--- WHAT IS EXPECTED ---
For the listing that follows, give again exactly the lines from the one with "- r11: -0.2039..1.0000" to the one with "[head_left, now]", including both.
========================================================================
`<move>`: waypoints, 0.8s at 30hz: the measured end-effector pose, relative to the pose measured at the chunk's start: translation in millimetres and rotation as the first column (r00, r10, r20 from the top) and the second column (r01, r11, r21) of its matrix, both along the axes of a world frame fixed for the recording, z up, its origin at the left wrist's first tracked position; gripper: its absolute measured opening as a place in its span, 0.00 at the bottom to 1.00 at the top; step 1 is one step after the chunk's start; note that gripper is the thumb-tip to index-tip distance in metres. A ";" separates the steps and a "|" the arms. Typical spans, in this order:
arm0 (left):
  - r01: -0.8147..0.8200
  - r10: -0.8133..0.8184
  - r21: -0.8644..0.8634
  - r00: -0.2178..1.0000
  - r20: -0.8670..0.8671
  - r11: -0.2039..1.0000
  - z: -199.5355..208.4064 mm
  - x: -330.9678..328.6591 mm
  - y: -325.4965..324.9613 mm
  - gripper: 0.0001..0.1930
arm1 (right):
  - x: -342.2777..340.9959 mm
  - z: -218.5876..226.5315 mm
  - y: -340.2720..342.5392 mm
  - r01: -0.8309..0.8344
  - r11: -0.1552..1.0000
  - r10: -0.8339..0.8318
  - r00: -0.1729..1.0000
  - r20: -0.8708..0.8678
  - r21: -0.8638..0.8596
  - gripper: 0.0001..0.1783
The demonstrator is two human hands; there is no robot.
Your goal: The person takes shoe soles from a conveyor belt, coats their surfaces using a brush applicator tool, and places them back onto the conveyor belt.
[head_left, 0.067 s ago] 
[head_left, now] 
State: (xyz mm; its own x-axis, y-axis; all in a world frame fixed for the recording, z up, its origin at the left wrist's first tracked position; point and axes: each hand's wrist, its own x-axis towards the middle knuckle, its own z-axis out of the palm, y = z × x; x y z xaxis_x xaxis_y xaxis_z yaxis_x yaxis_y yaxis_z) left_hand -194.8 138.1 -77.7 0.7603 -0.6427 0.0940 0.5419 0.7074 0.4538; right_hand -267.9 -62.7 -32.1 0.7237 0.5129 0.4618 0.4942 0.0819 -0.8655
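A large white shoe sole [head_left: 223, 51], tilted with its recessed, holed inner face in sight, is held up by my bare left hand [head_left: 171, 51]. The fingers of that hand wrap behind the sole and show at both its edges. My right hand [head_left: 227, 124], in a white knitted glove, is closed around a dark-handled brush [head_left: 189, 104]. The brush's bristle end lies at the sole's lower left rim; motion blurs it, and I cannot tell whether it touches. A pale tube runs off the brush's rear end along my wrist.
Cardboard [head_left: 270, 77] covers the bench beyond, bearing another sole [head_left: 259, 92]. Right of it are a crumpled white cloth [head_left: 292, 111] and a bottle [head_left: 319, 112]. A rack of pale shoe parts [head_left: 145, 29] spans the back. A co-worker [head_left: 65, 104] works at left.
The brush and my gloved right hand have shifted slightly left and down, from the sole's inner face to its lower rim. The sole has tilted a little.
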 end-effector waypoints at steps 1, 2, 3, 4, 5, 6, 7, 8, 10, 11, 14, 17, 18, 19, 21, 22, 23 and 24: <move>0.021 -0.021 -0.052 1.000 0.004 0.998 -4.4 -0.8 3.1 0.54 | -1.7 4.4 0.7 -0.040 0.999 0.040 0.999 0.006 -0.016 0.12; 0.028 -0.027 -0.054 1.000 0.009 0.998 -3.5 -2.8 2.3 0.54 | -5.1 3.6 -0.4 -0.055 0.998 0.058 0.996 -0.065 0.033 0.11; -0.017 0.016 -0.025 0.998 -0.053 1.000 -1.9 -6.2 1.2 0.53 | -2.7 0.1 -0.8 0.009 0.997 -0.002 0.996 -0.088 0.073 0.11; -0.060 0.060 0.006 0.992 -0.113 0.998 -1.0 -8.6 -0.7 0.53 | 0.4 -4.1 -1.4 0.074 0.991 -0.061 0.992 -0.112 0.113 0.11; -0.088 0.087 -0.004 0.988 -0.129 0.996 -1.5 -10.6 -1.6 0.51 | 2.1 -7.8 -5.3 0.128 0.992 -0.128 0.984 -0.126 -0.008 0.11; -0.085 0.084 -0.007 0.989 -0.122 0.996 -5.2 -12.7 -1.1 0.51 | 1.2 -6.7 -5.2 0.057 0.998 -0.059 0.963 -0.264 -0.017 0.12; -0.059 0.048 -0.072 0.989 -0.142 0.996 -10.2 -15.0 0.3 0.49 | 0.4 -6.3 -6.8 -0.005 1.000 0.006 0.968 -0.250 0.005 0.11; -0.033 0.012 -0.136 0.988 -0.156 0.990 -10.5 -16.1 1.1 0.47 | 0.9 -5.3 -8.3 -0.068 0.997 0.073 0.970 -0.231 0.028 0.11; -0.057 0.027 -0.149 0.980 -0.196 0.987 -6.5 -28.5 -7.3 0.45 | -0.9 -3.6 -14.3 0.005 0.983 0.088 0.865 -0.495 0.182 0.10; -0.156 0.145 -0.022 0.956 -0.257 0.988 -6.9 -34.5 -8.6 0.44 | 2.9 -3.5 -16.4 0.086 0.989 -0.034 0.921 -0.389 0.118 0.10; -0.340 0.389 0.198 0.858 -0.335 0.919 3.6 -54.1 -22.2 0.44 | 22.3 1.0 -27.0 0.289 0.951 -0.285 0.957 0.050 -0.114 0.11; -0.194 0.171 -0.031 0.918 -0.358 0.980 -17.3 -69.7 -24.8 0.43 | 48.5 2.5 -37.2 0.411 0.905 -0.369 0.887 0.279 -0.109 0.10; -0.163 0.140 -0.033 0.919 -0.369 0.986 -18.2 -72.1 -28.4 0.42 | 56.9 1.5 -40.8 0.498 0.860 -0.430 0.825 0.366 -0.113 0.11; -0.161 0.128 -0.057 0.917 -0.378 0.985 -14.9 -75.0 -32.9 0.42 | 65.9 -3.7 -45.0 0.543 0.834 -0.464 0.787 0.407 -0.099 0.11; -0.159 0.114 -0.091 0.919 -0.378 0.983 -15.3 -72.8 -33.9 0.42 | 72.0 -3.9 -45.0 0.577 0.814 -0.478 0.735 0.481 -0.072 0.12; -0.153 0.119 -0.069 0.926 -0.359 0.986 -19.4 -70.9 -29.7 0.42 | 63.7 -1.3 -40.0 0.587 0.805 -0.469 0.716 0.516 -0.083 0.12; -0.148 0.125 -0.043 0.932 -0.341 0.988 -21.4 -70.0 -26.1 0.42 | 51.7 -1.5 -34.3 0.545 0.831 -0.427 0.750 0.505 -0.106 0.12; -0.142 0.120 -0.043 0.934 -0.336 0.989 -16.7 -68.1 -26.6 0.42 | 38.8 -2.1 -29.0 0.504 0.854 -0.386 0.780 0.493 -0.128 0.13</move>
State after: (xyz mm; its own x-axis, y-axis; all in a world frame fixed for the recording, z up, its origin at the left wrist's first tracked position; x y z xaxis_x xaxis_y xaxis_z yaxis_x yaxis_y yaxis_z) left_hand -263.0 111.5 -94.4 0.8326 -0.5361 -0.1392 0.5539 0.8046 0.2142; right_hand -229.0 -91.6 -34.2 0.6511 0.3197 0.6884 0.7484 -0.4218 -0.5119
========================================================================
--- RESULT ---
  - r11: -0.2039..1.0000
  - z: -199.5355..208.4064 mm
  - x: -330.9678..328.6591 mm
  - y: -325.4965..324.9613 mm
  - gripper: 0.0001..0.1930
arm1 (right):
  - x: -342.2777..340.9959 mm
  - z: -218.5876..226.5315 mm
  - y: -340.2720..342.5392 mm
  - r01: -0.8309..0.8344
  - r11: -0.1552..1.0000
  - r10: -0.8339..0.8318
  - r00: -0.1729..1.0000
  - r20: -0.8708..0.8678
  - r21: -0.8638..0.8596
  - gripper: 0.0001..0.1783
The demonstrator is two human hands; there is no robot.
Your goal: The person takes shoe soles from a conveyor belt, coats their surfaces using a brush applicator tool, and places them back onto the conveyor belt.
[head_left, 0.067 s ago] 
[head_left, now] 

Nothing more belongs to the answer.